I’m someone who has never really resonated with the mainstream media approach of confronting your issues in one big, dramatic moment, and then being able to move on. If I was able to do that, there would have been at least 6 different points where it would have happened for me by now. But this humanization of mental illness as something to work with and accommodate has helped me. And that’s why I think that Badeline, while a convenient way to refer to Part of Madeline, sort of goes against this. She’s not ‘bad Madeline’. She’s exactly what she says she is; a part of Madeline, a part that she can’t just let go of. A part that’s not inherently bad. A part that needs to be taken care of, and seen, and helped, instead of repressed.
When I first played Celeste, it gave me a lot to think about, in regards to how I view my own mental struggles. I’ve always beaten myself up for my inability to do certain things. Whenever I was unable to leave my room for days, or unable to get high grades or make friends, I mentally berated myself for not being able to do better. I used to be so angry that I just couldn’t accomplish what other people could.
But, after finishing Celeste, it lingered in the back of my mind for a long while. A few times, just for fun, I visualized Badeline affecting me in all of the ways that my mental illnesses affected me. And, somehow, I couldn’t stay angry at myself when imagining it like that.
I found myself working with my own Part of Me. When I had issues getting myself to brush my teeth, instead of berating myself for being so gross, I would compromise with myself, and instead brush my teeth for a minute instead of two. When I found myself getting angry at myself for not being able to do better in school, I instead began to refer to that Part of Me as another person. A scared person, who needed understanding. He did the best that he could. She was overwhelmed by school, and she put herself through as much mental strain as she could handle.

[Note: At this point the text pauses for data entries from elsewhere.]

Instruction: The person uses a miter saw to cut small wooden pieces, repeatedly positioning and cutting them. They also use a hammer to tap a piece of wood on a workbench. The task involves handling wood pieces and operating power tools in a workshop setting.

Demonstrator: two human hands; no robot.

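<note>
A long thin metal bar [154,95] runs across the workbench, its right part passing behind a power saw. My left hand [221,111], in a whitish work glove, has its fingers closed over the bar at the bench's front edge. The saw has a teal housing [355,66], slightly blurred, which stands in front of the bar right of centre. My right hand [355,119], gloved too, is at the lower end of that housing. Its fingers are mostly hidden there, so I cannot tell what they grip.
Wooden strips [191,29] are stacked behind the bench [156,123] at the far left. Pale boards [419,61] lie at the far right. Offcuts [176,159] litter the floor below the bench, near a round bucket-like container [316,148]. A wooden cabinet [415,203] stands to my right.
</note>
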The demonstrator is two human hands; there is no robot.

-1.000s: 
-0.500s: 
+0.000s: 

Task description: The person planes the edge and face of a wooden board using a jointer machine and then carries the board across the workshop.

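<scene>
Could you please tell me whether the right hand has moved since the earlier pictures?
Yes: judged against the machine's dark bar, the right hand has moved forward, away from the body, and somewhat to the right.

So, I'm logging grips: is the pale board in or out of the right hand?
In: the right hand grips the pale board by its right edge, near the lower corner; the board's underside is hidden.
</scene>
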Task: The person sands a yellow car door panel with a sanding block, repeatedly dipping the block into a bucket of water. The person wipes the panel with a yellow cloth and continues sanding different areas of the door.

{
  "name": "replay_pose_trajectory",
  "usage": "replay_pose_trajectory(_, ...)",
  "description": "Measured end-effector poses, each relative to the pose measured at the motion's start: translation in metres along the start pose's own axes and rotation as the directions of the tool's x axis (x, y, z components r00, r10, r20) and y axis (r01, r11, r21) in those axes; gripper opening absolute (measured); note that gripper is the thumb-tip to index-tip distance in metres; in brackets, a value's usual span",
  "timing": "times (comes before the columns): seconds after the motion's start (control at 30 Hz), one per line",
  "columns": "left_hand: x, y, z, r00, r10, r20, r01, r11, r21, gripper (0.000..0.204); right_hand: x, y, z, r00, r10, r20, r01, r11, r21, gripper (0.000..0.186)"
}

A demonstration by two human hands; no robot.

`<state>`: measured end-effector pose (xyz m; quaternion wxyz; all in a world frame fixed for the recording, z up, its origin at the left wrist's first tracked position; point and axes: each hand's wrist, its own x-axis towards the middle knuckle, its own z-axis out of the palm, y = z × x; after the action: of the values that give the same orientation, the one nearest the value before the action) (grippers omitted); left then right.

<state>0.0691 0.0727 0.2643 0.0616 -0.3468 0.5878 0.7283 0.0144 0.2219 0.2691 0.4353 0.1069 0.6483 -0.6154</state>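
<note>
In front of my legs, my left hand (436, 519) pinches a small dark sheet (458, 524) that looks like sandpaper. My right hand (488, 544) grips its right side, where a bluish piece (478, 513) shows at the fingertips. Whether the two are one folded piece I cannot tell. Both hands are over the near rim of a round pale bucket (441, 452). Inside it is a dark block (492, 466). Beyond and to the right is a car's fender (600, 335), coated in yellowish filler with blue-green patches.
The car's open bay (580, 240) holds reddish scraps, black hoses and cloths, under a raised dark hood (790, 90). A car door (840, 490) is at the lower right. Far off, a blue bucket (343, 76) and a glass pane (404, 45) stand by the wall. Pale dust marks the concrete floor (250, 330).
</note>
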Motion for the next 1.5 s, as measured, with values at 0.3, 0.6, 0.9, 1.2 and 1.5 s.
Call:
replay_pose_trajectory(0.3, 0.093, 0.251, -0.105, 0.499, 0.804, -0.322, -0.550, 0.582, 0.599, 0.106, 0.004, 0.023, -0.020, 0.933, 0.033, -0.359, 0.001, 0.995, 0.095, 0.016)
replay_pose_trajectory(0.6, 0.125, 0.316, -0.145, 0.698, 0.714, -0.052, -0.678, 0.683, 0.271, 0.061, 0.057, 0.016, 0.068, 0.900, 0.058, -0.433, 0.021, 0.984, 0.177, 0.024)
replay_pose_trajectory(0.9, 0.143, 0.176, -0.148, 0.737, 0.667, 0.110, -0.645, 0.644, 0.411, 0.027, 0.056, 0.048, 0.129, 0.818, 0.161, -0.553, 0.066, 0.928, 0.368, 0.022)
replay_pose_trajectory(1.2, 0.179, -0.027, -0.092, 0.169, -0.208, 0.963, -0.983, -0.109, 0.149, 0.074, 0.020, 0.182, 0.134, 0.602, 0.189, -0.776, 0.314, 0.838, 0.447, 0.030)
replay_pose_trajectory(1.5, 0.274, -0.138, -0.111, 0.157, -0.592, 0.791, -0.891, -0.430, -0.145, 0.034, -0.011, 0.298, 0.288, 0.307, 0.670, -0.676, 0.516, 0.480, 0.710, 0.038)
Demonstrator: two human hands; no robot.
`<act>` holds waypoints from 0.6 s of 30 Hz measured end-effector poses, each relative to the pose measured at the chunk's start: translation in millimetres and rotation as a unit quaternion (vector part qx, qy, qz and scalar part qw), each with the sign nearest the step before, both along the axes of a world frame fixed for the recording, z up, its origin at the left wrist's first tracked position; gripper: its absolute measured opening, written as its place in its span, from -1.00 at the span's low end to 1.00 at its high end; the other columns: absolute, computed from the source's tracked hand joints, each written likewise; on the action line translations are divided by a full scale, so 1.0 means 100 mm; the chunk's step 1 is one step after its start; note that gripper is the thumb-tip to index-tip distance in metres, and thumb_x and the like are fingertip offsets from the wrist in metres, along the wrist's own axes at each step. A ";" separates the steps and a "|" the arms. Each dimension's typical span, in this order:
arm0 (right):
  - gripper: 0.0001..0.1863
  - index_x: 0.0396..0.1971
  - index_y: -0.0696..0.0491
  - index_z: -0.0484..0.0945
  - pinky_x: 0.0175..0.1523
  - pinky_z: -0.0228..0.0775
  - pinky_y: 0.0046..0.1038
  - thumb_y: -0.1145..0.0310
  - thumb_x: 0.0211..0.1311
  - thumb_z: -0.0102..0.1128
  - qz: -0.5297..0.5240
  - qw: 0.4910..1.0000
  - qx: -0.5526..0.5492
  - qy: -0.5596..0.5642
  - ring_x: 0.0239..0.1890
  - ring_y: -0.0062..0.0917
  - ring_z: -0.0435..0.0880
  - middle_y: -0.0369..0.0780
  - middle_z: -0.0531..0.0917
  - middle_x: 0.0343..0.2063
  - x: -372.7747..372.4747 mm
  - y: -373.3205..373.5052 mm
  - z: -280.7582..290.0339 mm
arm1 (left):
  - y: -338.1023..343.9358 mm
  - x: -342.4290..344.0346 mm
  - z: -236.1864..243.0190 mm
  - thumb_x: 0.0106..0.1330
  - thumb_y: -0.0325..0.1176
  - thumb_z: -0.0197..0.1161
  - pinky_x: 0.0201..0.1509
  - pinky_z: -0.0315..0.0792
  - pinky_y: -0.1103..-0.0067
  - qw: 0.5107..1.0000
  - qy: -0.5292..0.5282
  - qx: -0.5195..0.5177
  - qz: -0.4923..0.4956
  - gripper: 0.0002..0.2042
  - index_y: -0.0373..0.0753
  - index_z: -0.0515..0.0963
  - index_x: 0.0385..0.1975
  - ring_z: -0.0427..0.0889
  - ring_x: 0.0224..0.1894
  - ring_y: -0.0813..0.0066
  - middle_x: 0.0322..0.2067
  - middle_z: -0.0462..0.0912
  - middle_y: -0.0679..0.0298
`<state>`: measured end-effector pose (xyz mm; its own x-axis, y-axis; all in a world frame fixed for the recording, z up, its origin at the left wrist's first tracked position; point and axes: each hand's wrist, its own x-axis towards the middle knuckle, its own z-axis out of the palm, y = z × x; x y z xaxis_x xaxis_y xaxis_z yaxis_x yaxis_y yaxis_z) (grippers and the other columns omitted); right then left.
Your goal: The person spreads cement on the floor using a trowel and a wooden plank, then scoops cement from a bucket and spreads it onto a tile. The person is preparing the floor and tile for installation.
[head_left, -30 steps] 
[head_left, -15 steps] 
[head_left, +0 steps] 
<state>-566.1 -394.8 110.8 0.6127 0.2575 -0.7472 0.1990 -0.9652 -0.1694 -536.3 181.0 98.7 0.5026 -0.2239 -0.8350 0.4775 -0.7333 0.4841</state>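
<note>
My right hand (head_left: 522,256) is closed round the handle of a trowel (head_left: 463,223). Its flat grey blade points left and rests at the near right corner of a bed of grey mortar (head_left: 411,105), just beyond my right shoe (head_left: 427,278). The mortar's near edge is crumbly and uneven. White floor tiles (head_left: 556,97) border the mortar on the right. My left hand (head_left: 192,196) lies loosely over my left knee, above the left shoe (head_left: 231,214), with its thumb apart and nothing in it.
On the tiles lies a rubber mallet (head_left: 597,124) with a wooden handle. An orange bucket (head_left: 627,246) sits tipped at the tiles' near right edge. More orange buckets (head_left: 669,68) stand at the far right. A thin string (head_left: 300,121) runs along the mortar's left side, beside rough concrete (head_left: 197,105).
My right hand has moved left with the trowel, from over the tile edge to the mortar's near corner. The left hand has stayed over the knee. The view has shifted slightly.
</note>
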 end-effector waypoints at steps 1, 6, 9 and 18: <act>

After applying Celeste's message to my everyday life, I have found myself conquering more and more things that I never thought I could, just through the power of being simply kind to myself. And I have Celeste to thank for that. Celeste taught me that fighting your mental illness every step of the way only makes things worse for yourself, and hinders your progress. And that, just like all other parts of yourself, your mental issues deserve compassion and understanding. If you can work with and accommodate yourself, rather than villainizing yourself, you can accomplish so much more than you ever thought you could.
And you can double-jump. And that’s pretty rad, too.